**Work request:** The answer is to be all of the data below, reproduced exactly.

::::::::

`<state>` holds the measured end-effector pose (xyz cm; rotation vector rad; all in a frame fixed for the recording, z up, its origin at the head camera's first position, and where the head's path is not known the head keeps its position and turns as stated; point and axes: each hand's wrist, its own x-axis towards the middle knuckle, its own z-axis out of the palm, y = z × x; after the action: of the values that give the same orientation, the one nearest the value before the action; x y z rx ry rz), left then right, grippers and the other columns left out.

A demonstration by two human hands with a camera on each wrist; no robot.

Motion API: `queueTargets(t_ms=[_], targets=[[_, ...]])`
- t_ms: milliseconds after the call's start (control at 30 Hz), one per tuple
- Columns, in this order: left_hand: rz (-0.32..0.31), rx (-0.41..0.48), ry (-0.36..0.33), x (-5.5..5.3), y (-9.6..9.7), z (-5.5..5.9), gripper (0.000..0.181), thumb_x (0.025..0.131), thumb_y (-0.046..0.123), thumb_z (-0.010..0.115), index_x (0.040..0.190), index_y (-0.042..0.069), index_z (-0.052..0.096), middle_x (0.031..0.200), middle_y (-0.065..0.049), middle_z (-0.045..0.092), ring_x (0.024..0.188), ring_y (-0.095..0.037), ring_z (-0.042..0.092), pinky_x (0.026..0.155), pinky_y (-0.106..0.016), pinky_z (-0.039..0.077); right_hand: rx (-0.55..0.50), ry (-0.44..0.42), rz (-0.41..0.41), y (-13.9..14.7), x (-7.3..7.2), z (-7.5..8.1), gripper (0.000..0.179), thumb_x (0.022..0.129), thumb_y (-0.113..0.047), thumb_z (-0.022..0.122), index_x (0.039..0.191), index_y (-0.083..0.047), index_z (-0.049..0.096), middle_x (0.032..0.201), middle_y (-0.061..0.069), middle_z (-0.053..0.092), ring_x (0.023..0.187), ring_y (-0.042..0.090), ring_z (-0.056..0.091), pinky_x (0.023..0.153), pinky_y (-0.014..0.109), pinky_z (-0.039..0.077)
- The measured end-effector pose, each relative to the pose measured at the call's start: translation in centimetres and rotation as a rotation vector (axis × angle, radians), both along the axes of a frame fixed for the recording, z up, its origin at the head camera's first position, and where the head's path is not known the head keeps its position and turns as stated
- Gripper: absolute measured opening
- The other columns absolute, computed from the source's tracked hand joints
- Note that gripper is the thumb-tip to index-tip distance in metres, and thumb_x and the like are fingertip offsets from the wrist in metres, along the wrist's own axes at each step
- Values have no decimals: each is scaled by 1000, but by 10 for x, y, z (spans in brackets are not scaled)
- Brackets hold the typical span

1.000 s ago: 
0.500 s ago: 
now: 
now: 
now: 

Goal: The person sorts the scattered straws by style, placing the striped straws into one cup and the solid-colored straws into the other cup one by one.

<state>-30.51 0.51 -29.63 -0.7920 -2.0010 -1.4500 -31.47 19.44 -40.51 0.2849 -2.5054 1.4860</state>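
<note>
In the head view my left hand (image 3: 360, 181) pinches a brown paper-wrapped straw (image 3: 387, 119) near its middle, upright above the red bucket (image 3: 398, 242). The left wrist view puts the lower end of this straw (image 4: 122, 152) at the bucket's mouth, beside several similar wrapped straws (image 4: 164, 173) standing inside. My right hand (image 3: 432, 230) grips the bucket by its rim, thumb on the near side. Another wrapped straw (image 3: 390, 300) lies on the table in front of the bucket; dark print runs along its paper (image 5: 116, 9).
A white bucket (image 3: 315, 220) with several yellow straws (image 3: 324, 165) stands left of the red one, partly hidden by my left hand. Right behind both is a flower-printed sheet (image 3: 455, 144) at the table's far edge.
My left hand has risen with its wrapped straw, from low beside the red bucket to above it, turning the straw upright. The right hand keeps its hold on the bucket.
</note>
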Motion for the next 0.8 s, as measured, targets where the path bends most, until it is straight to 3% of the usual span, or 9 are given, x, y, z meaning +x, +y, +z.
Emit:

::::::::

**Your response:**
`<state>` holds the measured end-effector pose (xyz cm; rotation vector rad; all in a frame fixed for the recording, z up, its origin at the head camera's first position, and where the head's path is not known the head keeps its position and turns as stated; point and axes: each hand's wrist, its own x-axis towards the middle knuckle, its own z-axis out of the palm, y = z × x; after the action: of the values that give the same orientation, the one nearest the value before the action; x y z rx ry rz), left then right, grippers and the other columns left out.

A demonstration by two human hands with a camera on each wrist; no robot.

Motion API: `queueTargets(t_ms=[_], targets=[[_, ...]])`
- t_ms: milliseconds after the call's start (control at 30 Hz), one per tuple
- Columns, in this order: left_hand: rz (-0.32..0.31), rx (-0.41..0.48), ry (-0.36..0.33), x (-5.5..5.3), y (-9.6..9.7), z (-5.5..5.9), gripper (0.000..0.181), thumb_x (0.025..0.131), thumb_y (-0.046..0.123), thumb_z (-0.010..0.115), index_x (0.040..0.190), index_y (-0.042..0.069), index_z (-0.052..0.096), middle_x (0.031..0.200), middle_y (-0.065..0.049), middle_z (-0.045..0.092), ring_x (0.024..0.188), ring_y (-0.095..0.037), ring_z (-0.042..0.092), pinky_x (0.026..0.155), pinky_y (-0.106..0.016), pinky_z (-0.039..0.077); right_hand: rx (-0.55..0.50), ry (-0.44..0.42), rz (-0.41..0.41), y (-13.9..14.7), x (-7.3..7.2), z (-7.5..8.1), gripper (0.000..0.179), thumb_x (0.022..0.129), thumb_y (-0.113..0.047), thumb_z (-0.022..0.122), index_x (0.039..0.191), index_y (-0.083..0.047), index_z (-0.049..0.096), middle_x (0.032..0.201), middle_y (-0.061..0.069), middle_z (-0.053..0.092), ring_x (0.023..0.187), ring_y (-0.042..0.090), ring_z (-0.056..0.091), pinky_x (0.023..0.153), pinky_y (-0.014..0.109), pinky_z (-0.039..0.077)
- The measured end-effector pose, each relative to the pose measured at the call's start: translation in centimetres and rotation as a rotation vector (axis × angle, radians), both along the axes of a frame fixed for the recording, z up, its origin at the head camera's first position, and where the head's path is not known the head keeps its position and turns as stated
- Gripper: absolute measured opening
- The other columns absolute, computed from the source's tracked hand joints
- Note that gripper is the thumb-tip to index-tip distance in metres, and thumb_x and the like are fingertip offsets from the wrist in metres, along the wrist's own axes at each step
- Values have no decimals: each is scaled by 1000, but by 10 for x, y, z (spans in brackets are not scaled)
- Brackets hold the typical span

1.000 s ago: 
0.500 s ago: 
now: 
now: 
now: 

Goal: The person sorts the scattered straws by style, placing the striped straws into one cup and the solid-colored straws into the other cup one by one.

<state>-30.51 0.51 -29.63 -0.7920 -2.0010 -1.4500 -31.47 19.44 -40.51 0.2849 -2.5054 1.4860</state>
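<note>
In the head view my left hand (image 3: 360, 181) pinches a brown paper-wrapped straw (image 3: 387, 119) near its middle, upright above the red bucket (image 3: 398, 242). The left wrist view puts the lower end of this straw (image 4: 122, 152) at the bucket's mouth, beside several similar wrapped straws (image 4: 164, 173) standing inside. My right hand (image 3: 432, 230) grips the bucket by its rim, thumb on the near side. Another wrapped straw (image 3: 390, 300) lies on the table in front of the bucket; dark print runs along its paper (image 5: 116, 9).
A white bucket (image 3: 315, 220) with several yellow straws (image 3: 324, 165) stands left of the red one, partly hidden by my left hand. Right behind both is a flower-printed sheet (image 3: 455, 144) at the table's far edge.
My left hand has risen with its wrapped straw, from low beside the red bucket to above it, turning the straw upright. The right hand keeps its hold on the bucket.
</note>
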Motion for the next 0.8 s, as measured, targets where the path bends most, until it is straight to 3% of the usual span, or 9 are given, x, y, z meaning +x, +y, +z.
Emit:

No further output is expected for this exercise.